Scottish Heroes: Tales of Bravery to Inspire

During these trying times, we’ve found stories and fiction to be more important than ever in their power to transport us to other worlds. We’ve rounded up a few of our favourite courageous Scots because we believe in listening and reading stories that move and inspire us right now.

From the ever-popular Minerva McGonagall from the Harry Potter series to unlikely heroes like Edinburgh-local Greyfriars Bobby, we hope some of these tales of bravery provide you with a little inspiration on days that feel particularly challenging.

Of course, these fictional characters are exactly that – fictional – and their trials are nothing compared to the real-life bravery of frontline workers. To those, we say a huge thank you. We are grateful for the work you do and the courage you show every day.

Minerva McGonagall, the Harry Potter series

Our favourite Hogwarts professor is Scottish – specifically from Caithness in the Scottish Highlands. Aside from the obvious, like being sorted into Gryffindor, Hogwarts’ bravest house, McGonagall’s daring nature comes through again and again throughout the series. In the final instalment, Harry Potter and the Deathly Hallows, during the Battle of Hogwarts, she protects her school against the darkest of wizard of her time and even stands up to against Severus Snape, Hogwarts headmaster and misunderstood antagonist-turned-villain-turned-unlikely-hero (say that fast three times!). Brave!

Amy Pond, Doctor Who

Amy Pond, played by Karen Gillan, is the eleventh Doctor’s companion in Doctor Who. Whether she’s fighting Daleks alongside the Doctor or facing off against Cybermen and Angels from alien worlds, Amy’s courageous nature comes through. Loveable, sassy and charming, it doesn’t take long for “the girl who waited” to become a tried and tested companion. Her audacity becomes apparent in her very first appearance. A daring seven-year-old Amy Pond insists that the Doctor takes her with him on his adventures, and the Doctor says he’ll be right back. After a wee mishap, he returns 12 years later rather than the agreed five minutes, and they travel across time and space together. After all, the third Doctor said it best: “Courage isn’t just a matter of not being frightened, you know. It’s being afraid and doing what you have to do anyway”.

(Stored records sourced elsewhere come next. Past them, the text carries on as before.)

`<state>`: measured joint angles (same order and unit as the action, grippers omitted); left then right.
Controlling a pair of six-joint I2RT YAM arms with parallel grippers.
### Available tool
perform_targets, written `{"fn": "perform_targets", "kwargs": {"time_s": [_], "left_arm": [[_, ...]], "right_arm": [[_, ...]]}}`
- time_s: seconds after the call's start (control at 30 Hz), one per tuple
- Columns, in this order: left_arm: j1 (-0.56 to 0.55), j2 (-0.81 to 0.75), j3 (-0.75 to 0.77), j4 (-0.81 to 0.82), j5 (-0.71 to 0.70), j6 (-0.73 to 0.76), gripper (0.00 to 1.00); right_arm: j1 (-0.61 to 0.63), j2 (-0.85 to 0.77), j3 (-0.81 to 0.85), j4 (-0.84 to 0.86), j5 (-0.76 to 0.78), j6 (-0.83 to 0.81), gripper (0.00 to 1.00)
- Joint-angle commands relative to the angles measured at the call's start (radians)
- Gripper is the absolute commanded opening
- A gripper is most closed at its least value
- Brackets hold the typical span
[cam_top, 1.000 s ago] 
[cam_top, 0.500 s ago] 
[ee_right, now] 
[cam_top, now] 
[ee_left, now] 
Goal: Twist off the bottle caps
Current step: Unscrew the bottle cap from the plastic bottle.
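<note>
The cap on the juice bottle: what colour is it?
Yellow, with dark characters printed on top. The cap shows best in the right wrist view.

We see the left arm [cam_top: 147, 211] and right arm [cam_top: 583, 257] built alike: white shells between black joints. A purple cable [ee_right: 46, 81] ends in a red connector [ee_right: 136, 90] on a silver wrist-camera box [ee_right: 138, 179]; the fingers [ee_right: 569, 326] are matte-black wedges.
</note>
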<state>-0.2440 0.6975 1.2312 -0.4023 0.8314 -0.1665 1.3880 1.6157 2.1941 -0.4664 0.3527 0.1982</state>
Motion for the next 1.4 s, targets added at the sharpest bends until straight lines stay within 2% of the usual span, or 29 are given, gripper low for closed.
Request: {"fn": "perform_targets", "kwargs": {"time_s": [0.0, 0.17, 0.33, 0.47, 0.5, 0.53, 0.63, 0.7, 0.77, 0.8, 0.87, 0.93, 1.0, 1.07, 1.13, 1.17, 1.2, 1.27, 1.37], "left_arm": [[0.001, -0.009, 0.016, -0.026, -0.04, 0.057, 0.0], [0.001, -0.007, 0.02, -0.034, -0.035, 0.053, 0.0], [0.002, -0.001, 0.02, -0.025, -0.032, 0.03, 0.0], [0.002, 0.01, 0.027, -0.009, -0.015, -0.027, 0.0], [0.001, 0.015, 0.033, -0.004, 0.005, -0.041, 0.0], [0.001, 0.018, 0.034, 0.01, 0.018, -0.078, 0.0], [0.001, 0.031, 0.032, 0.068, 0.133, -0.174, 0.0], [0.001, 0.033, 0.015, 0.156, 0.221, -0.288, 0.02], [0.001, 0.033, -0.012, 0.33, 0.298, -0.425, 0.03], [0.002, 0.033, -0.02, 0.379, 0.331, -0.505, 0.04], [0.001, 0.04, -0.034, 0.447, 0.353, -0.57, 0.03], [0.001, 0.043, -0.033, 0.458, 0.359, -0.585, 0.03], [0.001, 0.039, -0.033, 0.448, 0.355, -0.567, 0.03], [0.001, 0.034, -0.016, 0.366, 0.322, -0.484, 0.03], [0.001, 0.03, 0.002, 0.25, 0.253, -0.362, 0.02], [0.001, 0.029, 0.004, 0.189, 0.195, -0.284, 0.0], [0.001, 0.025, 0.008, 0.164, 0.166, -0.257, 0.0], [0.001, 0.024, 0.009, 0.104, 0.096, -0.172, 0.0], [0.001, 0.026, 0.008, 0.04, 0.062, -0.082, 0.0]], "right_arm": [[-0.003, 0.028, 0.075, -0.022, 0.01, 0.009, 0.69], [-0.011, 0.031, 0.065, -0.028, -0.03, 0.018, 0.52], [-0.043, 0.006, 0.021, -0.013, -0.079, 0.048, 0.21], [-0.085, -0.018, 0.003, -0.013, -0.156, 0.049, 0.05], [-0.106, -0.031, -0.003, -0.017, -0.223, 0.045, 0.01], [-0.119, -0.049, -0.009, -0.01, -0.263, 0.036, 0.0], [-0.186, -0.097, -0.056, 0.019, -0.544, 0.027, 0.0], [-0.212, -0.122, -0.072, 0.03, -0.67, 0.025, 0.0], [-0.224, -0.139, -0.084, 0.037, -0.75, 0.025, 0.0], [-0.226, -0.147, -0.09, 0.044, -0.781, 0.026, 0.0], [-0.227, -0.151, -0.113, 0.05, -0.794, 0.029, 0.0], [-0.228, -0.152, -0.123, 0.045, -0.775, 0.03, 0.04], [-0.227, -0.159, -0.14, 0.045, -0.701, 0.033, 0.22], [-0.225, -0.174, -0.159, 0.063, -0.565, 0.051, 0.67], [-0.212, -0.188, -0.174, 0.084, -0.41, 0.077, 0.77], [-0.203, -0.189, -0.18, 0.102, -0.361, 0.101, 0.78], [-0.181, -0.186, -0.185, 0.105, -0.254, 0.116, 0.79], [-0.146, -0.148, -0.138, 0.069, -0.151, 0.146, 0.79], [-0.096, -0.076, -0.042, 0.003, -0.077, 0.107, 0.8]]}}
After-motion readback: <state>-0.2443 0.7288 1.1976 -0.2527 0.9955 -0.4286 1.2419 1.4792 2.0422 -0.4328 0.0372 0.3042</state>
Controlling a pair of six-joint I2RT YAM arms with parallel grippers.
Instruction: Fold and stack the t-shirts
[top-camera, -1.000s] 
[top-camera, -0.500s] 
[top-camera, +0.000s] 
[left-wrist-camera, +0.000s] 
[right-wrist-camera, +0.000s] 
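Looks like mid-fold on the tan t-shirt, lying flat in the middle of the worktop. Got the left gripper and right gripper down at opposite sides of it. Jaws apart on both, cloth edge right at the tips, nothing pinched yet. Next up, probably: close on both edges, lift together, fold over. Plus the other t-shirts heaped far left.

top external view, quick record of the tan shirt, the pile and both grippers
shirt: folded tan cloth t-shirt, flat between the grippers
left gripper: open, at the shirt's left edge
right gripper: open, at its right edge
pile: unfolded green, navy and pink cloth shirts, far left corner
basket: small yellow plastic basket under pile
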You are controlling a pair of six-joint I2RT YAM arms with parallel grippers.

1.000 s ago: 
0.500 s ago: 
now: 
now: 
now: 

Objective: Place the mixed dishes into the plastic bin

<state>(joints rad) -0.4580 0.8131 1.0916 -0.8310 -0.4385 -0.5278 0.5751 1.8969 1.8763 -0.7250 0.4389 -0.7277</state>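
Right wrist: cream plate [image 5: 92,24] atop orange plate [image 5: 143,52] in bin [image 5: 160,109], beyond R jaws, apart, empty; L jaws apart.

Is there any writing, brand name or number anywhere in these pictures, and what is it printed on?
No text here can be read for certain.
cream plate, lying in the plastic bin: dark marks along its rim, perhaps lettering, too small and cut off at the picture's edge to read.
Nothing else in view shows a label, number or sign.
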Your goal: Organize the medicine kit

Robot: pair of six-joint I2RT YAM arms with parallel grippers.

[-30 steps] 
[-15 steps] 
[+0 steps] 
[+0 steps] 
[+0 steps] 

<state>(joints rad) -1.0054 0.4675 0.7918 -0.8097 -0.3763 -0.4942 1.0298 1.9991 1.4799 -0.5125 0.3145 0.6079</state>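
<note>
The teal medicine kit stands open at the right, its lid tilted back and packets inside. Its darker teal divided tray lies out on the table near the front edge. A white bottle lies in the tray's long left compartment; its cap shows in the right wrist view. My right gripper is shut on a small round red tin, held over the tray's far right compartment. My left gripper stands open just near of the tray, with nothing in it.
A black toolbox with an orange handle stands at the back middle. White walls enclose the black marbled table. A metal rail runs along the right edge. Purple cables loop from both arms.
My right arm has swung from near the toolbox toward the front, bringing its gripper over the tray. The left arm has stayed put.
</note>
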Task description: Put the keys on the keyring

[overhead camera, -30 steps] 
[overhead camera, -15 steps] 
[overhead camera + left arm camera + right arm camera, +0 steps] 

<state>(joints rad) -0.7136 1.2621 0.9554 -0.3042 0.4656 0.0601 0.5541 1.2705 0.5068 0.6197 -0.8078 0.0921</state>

Fingal, an epic hero, is the protagonist of James Macpherson’s Ossian poems. Originally released in 1760 as Fingal, an Ancient Epic Poem in Six Books, together with Several Other Poems composed by Ossian, the Son of Fingal, translated from the Gaelic Language, Macpherson claimed that his writings were translations of a Gaelic third-century epic, a heavily disputed fact. Despite this, his epic remains important in Scottish myth-making and is seminal in the heightened interest in preserving oral traditions. Fingal’s name literally translates to ‘white stranger’, and in the story, he is the brave and noble king of a region in the south-west of Scotland. A wee fun fact: the epic hero is the namesake behind Fingal’s Cave, a sea cave located on the island of Staffa.

Princess Merida, Disney’s Brave

We couldn’t make this list without including the main character from the movie, Brave, this blog post’s namesake. Voiced by Martina McDonald, Merida defied her parents will and takes off on her own adventure in the film. In the film, she lives in the mythical Scottish kingdom of DunBoch and one day learns that her father, King Fergus, is presenting potential suitors for her to marry. Unimpressed, Merida takes back her freedom by winning an archery competition, defying her parents’ expectations for her. What follows is an epic adventure involving a witch, a bear and a lot of bravery. No spoilers here, but Brave is a great watch if you’re looking for a little pick me up.

Greyfriars Bobby

And finally, Greyfriars Bobby, our unlikely hero. The story goes like this: Bobby, a longhaired Skye terrier, belonged to an Edinburgh policeman, John Gray until 1858, when he died from Tuberculosis. John was buried in Greyfriars Kirkyard, and Bobby stayed by his owners grave until his own death many years later. The pupper became somewhat of a local hero, with Edinburgh residents stopping by the grave to feed the loyal friend, who refused to move from his spot. To this today, Greyfriars Bobby continues to be remembered – visitors to the graveyard leave sticks at the entrance, and there’s even a statue of him on the south side of George IV bridge. A little reminder that courage comes in all shapes and sizes.

That’s our round up of real and fictional Scottish heroes. We hope you found this uplifting and a wee reminder of the power of good, even in unfamiliar times.